Molecular mechanisms of antibody-mediated neutralisation of flavivirus infection

Abstract

Flaviviruses are a group of positive-stranded RNA viruses that cause a spectrum of severe illnesses globally in more than 50 million individuals each year. While effective vaccines exist for three members of this group (yellow fever, Japanese encephalitis, and tick-borne encephalitis viruses), safe and effective vaccines for several other flaviviruses of clinical importance, including West Nile and dengue viruses, remain in development. An effective humoral immune response is critical for protection against flaviviruses and an essential goal of vaccine development. The effectiveness of virus-specific antibodies in vivo reflects their capacity to inhibit virus entry and spread through several mechanisms, including the direct neutralisation of virus infection. Recent advances in our understanding of the structural biology of flaviviruses, coupled with the use of small-animal models of flavivirus infection, have promoted significant advances in our appreciation of the factors that govern antibody recognition and inhibition of flaviviruses in vitro and in vivo. In this review, we discuss the properties that define the potency of neutralising antibodies and the molecular mechanisms by which they inhibit virus infection. How recent advances in this area have the potential to improve the development of safe and effective vaccines and immunotherapeutics is also addressed.

Figure 1. Structure of the flavivirus E protein and its organisation on the mature virion

(a) Ribbon diagram of a dengue virus E protein dimer with domains II, I and III shown as yellow, red and blue ribbons, respectively. The fusion loop at the tip of DII is shown in green. (b) Cryoelectron reconstruction of the dengue virus mature virion illustrating the arrangement of E proteins on the virion with pseudo-icosahedral symmetry (for a detailed explanation of the icosahedral symmetry patterns of viruses see the weblink for the virus particle explorer: http://viperdb.scripps.edu/) (Ref. 21). Image kindly provided by Drs Richard Kuhn and Michael Rossmann, Purdue University, IN, USA.

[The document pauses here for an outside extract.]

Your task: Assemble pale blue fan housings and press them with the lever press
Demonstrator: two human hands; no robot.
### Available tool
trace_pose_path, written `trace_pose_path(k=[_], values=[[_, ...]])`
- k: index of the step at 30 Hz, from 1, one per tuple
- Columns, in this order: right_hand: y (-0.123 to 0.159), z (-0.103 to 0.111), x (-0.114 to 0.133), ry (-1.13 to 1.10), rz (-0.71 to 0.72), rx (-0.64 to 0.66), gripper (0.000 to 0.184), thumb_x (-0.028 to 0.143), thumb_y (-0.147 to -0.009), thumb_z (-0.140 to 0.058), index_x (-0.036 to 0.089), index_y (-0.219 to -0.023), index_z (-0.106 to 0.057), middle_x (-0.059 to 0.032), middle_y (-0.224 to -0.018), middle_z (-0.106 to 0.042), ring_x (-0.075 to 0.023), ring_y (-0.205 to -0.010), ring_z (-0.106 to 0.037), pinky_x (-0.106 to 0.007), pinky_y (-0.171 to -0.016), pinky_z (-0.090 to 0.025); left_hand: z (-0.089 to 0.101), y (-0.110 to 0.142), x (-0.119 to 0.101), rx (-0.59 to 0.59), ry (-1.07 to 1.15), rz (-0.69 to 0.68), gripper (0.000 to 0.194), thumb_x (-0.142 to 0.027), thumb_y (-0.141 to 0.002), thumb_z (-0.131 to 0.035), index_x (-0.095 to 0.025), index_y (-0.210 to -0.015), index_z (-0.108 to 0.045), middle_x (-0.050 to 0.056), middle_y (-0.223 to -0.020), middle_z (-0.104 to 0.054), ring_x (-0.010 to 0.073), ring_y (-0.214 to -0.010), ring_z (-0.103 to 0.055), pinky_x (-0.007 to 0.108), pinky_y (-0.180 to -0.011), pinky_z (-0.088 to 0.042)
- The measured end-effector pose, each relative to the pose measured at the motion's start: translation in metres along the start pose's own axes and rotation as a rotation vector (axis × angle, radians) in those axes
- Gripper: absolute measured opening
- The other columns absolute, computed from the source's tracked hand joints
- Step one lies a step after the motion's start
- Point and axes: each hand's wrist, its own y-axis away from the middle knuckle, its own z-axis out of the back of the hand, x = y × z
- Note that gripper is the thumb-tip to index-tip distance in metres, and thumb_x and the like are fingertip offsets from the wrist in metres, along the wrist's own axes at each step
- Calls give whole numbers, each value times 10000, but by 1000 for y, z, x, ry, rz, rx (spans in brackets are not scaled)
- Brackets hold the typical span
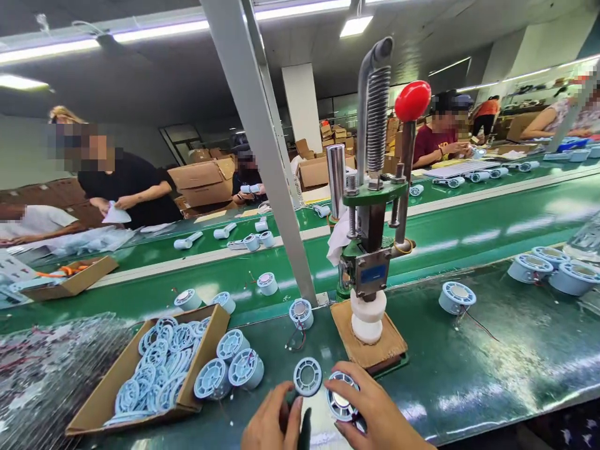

Figure 2. Relationship between epitope accessibility and the occupancy requirements for neutralisation

The accessibility of epitopes recognised by two different antibodies on the mature West Nile virion is illustrated using molecular modelling: residues that form each determinant are illustrated as solid spheres. E proteins are coloured according to their proximity to the twofold, threefold or fivefold symmetry axes (blue, green and yellow, respectively). The number of accessible binding sites for each antibody is indicated on the left, whereas the ‘threshold’ for neutralisation is indicated as a red line [modelled in this instance as 30 monoclonal antibodies (mAbs) based on studies using the mAb E16] (Ref. 68). To exceed the threshold requirements for neutralisation, only a fraction of highly accessible determinants must be simultaneously occupied by antibody (a low occupancy requirement). By contrast, a significantly greater percentage of poorly accessible epitopes must be bound to achieve the same number of antibodies docked on the average virion (a high occupancy requirement). Not all epitopes appear to exist on the average virion at levels that exceed this threshold.